Mas termina aí qualquer semelhança. O mundo que Belém busca é a antítese do de Davos, conforme se lê no artigo que Oded Grajew, principal idealizador dos fóruns sociais, publicou ontem nesta Folha. Diz ele que o fórum de Belém "será a oportunidade de perceber que o colapso financeiro, os conflitos armados e a degradação ambiental fazem parte de uma mesma crise de valores decorrente do modelo de desenvolvimento que privilegia a competição (...) pelo poder e pelo acúmulo de bens materiais".
Já o outro mundo que Davos debaterá pretende só "refundar o capitalismo", para usar expressão do presidente francês, Nicolas Sarkozy. Ou, escavando um pouco a superfície dos debates até agora travados entre governantes, trata-se de tentar manter o lado virtuoso do capitalismo, representado pelos cinco anos de crescimento intenso e inédito em todo o mundo, até a crise das "subprimes", sem permitir que ele seja atingido pelo fogo amigo de suas próprias aventuras financeiras, responsáveis pela crise.
Ou, se se preferir reduzir a dicotomia a duas palavras, trata-se de utopia x regulação.
Leia-se, por exemplo, o que disse ontem Gordon Brown, primeiro-ministro britânico e um dos 41 chefes de Estado/governo que estarão em Davos: "Precisamos criar uma moldura para governança internacional que no momento falta. Devemos considerar o déficit regulatório no nível global. O atual arranjo é inadequado".

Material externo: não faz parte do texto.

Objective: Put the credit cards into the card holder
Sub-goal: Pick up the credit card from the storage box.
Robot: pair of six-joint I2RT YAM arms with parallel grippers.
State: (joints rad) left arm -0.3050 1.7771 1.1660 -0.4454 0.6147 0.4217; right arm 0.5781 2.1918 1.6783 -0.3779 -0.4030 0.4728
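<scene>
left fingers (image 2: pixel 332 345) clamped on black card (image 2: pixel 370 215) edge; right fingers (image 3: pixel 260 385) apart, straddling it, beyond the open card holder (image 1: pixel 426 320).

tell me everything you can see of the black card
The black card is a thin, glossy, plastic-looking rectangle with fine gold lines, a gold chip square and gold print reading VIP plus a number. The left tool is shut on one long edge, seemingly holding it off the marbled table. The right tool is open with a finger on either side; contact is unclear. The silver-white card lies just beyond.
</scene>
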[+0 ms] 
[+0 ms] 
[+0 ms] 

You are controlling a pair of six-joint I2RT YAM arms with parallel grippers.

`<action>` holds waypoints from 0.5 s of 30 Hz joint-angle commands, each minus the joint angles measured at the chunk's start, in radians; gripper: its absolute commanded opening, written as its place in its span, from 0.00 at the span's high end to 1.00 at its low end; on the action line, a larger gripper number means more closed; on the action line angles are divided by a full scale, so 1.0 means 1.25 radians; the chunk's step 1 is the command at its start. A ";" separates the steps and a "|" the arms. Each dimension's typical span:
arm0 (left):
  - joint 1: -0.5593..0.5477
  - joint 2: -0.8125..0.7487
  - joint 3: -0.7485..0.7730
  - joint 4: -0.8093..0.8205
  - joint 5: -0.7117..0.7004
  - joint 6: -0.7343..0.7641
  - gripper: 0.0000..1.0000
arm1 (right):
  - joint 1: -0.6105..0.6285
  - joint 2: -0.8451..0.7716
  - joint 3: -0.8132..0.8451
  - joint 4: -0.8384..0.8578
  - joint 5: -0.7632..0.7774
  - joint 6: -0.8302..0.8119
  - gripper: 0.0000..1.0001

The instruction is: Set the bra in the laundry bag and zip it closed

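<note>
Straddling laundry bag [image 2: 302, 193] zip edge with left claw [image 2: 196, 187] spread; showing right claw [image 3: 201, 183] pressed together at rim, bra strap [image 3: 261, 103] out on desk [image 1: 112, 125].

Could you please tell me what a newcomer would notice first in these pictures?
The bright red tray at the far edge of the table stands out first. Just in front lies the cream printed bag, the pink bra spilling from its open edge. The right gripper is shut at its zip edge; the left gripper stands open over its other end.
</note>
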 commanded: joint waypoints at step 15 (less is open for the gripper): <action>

O problema é que o próprio Brown afirma que faz dez anos que diz a mesma coisa -sem que nada tenha acontecido. Até a crise estourar e fazer com que surja outra coincidência entre Davos e Belém: há um razoável consenso no sentido de que o encontro nos Alpes deste ano marcará inflexão no sentido de um maior ativismo estatal.
"Nos anos recentes, foi o mundo corporativo que esteve na dianteira em Davos, com os governos tentando apenas alcançá-lo. Neste ano, acho que essa tendência será revertida", diz, por exemplo, Mark Spelman, da consultoria Accenture, tradicional presença em Davos.
Reforça até o criador do Fórum Econômico Mundial o professor suíço Klaus Schwab: "O pêndulo se moveu e o poder voltou aos governos".
É bem possível, no entanto, que essas opiniões sejam apenas expressões de uma generalizada angústia com a crise, ainda mais agora que o FMI vai reduzir sua previsão de crescimento mundial de 2,2% para 0,5%, segundo a agência britânica Reuters antecipou ontem.
De todo modo, o ativismo do Estado é concebido de maneira diferente pelos dois fóruns. Para o empresariado, trata-se só de o Estado socorrer a empresa privada, sem assumir o papel de gerente. Para Belém, o Estado deveria alocar seus recursos em benefício da área social.
A partir de amanhã, vai-se ver que as parcas semelhanças se tornarão diferenças colossais, maiores que a distância que separa as neves dos Alpes suíços do calor tropical da Amazônia brasileira.